Computer Chess Club Archives


Search

Terms

Messages

Subject: Re: New intel 64 bit ?

Author: Vincent Diepeveen

Date: 15:42:25 07/09/03

Go up one level in this thread


On July 09, 2003 at 16:02:11, Robert Hyatt wrote:

>On July 09, 2003 at 00:23:52, Vincent Diepeveen wrote:
>
>>On July 08, 2003 at 11:58:58, Robert Hyatt wrote:
>>
>>>On July 08, 2003 at 08:49:48, Vincent Diepeveen wrote:
>>>
>>>>On July 07, 2003 at 10:48:02, Robert Hyatt wrote:
>>>>
>>>>>On July 05, 2003 at 23:37:47, Jay Urbanski wrote:
>>>>>
>>>>>>On July 04, 2003 at 23:33:46, Robert Hyatt wrote:
>>>>>>
>>>>>><snip>
>>>>>>>"way better than MPI".  Both use TCP/IP, just like PVM.  Except that MPI/OpenMP
>>>>>>>is designed for homogeneous clusters while PVM works with heterogeneous mixes.
>>>>>>>But for any of the above, the latency is caused by TCP/IP, _not_ the particular
>>>>>>>library being used.
>>>>>>
>>>>>>With latency a concern I don't know why you'd use TCP/IP as the transport for
>>>>>>MPI when there are much faster ones available.
>>>>>>
>>>>>>Even VIA over Ethernet would be an improvement.
>>>>>
>>>>>I use VIA over ethernet, and VIA over a cLAN giganet switch as well.  The
>>>>>cLAN hardware produces .5usec latench which is about 1000X better than any
>>>>
>>>>Bob, the latencies that i quote are RASML : Random Average Shared Memory
>>>>Latencies.
>>>>
>>>>The latencies that you quote here are sequential latencies.
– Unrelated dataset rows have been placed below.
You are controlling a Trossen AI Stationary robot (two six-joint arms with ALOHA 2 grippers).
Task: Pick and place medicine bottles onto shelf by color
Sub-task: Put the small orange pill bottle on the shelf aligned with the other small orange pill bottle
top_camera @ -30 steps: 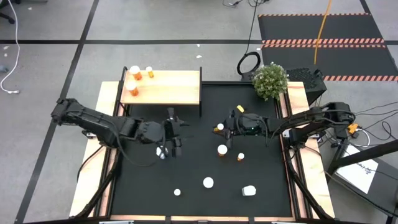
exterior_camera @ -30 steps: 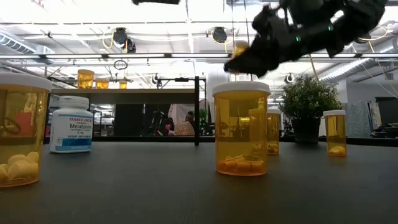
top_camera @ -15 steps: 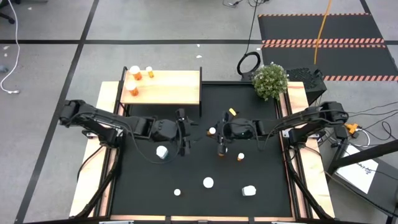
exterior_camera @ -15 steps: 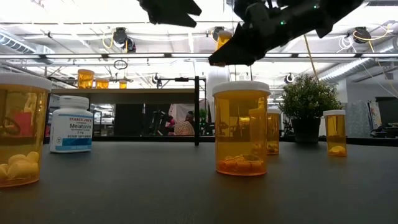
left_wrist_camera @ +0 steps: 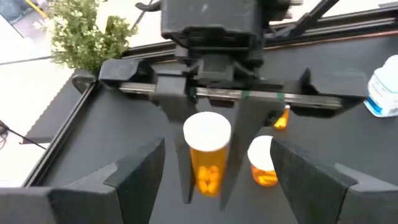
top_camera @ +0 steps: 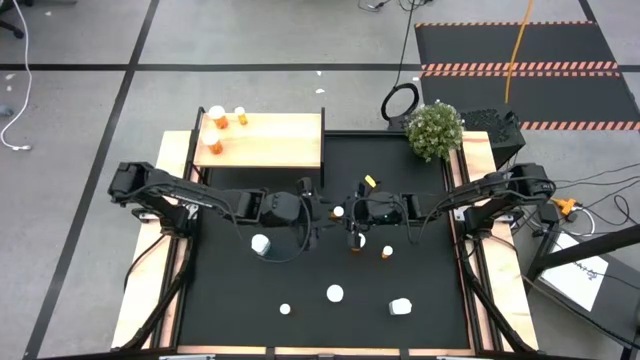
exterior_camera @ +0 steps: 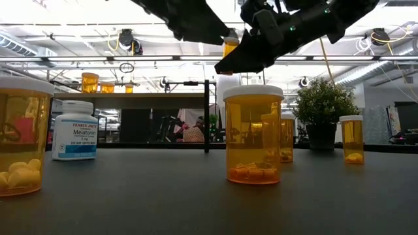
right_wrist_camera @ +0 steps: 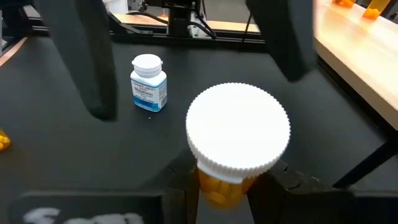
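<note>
Orange plastic, white cap — a medicine bottle [left_wrist_camera: 207, 152] is pinched between the right end effector [top_camera: 352, 228] fingers and held above the middle of the black tabletop [top_camera: 420, 270]. The left end effector [top_camera: 312, 222] faces it from just beside, its jaws spread wide and empty, one finger [left_wrist_camera: 134, 168] on each side of the bottle without touching. This looks like a mid-air handover between the arms. The next move calls for the left jaws to close on the bottle before the right lets go — then carriage to the light-wood shelf [top_camera: 275, 140] at the far left, where three orange bottles [top_camera: 217, 117] already stand. Other bottles, orange and white, wait on the tabletop.
</note>
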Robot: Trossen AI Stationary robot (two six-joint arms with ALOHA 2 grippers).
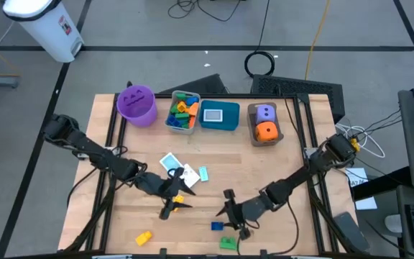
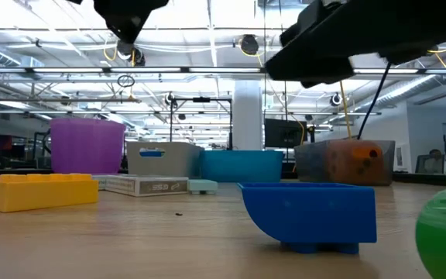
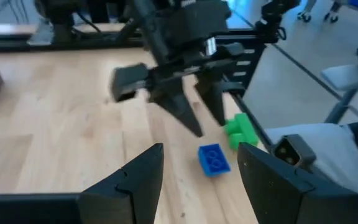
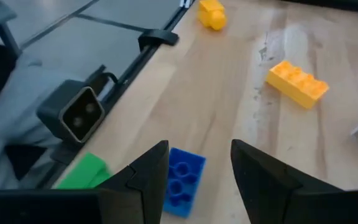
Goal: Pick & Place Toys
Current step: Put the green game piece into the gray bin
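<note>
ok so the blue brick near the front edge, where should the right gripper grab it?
Across its two long sides, coming straight down. The blue brick lies flat on the table, studs up, clear of the green brick beside it, so the sides are free. The right gripper is open and hangs just above, with one finger near the brick; turn the wrist to square up with the sides.

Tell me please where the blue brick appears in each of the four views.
High view: blue brick near the front edge, beside the right gripper.
Low view: front, right of centre.
Left wrist view: between this arm's fingers, farther off.
Right wrist view: between its own open fingers.
Shared landmark: the green brick lies beside it.
</note>
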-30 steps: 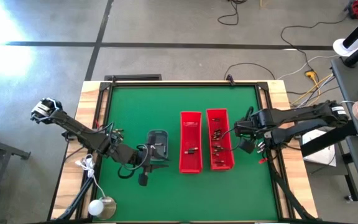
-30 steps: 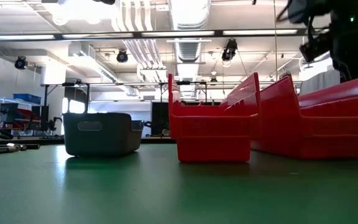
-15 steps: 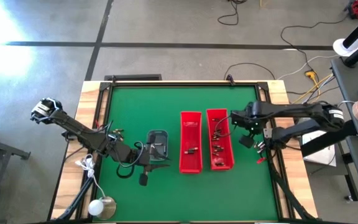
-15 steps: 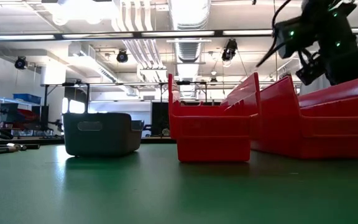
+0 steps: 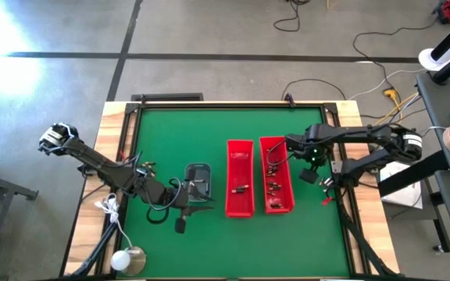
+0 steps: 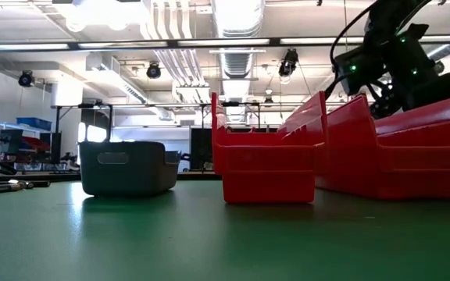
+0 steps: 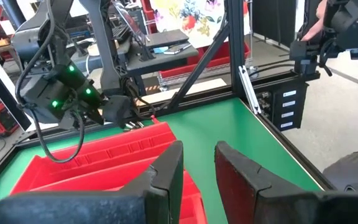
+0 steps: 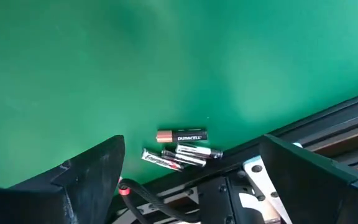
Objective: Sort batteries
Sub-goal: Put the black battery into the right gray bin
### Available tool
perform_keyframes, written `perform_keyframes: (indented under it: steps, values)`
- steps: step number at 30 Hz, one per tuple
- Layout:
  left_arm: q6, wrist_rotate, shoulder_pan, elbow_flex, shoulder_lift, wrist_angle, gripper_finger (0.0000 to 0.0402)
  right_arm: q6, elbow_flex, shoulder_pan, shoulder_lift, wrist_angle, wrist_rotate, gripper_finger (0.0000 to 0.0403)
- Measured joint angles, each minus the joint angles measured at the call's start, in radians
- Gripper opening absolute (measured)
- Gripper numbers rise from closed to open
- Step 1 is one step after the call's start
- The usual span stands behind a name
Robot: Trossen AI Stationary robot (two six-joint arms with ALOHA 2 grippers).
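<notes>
Right gripper [image 5: 276, 156] now over bin [image 5: 275, 186]

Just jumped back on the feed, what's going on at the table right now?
It's mid battery sort. The right gripper is open and empty over the far end of the right red bin, which holds most of the batteries. The left red bin has a single battery. A few loose batteries lie on the green mat near its edge. The left gripper waits by the grey tray, with nothing between its fingers.
</notes>
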Motion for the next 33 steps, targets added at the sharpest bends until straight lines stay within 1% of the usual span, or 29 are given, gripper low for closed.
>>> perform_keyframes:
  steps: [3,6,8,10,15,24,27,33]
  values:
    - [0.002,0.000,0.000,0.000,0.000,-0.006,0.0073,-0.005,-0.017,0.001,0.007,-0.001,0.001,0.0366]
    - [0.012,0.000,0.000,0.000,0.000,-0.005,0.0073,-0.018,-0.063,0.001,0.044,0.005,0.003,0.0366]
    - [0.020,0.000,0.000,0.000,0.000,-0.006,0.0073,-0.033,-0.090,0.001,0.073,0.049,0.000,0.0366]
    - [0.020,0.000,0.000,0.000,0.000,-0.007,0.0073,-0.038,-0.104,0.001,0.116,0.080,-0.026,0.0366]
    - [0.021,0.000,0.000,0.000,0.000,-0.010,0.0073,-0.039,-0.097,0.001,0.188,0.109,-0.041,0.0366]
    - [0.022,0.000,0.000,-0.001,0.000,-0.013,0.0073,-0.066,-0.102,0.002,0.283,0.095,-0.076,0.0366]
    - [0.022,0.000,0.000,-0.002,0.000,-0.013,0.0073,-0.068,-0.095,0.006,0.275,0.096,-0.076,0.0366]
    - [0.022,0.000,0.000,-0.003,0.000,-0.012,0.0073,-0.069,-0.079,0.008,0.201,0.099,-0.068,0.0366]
Bandwidth divided by
>>>>the number of seconds = latency (according to the manufacturers).
>>>
>>>No it isn't.  It is computed by _me_.  By randomly sending packets to different
>>>nodes on this cluster and measuring the latency.  I'm not interested in any
>>
>>You need to ship a packet and then WAIT for it to get back. the simplest test is
>>using 1 way pingpong. I will email you that program now.
>>
>>You will see about a 20-30 usec latency then.
>
>Want to bet?  How about "the loser stops posting here?"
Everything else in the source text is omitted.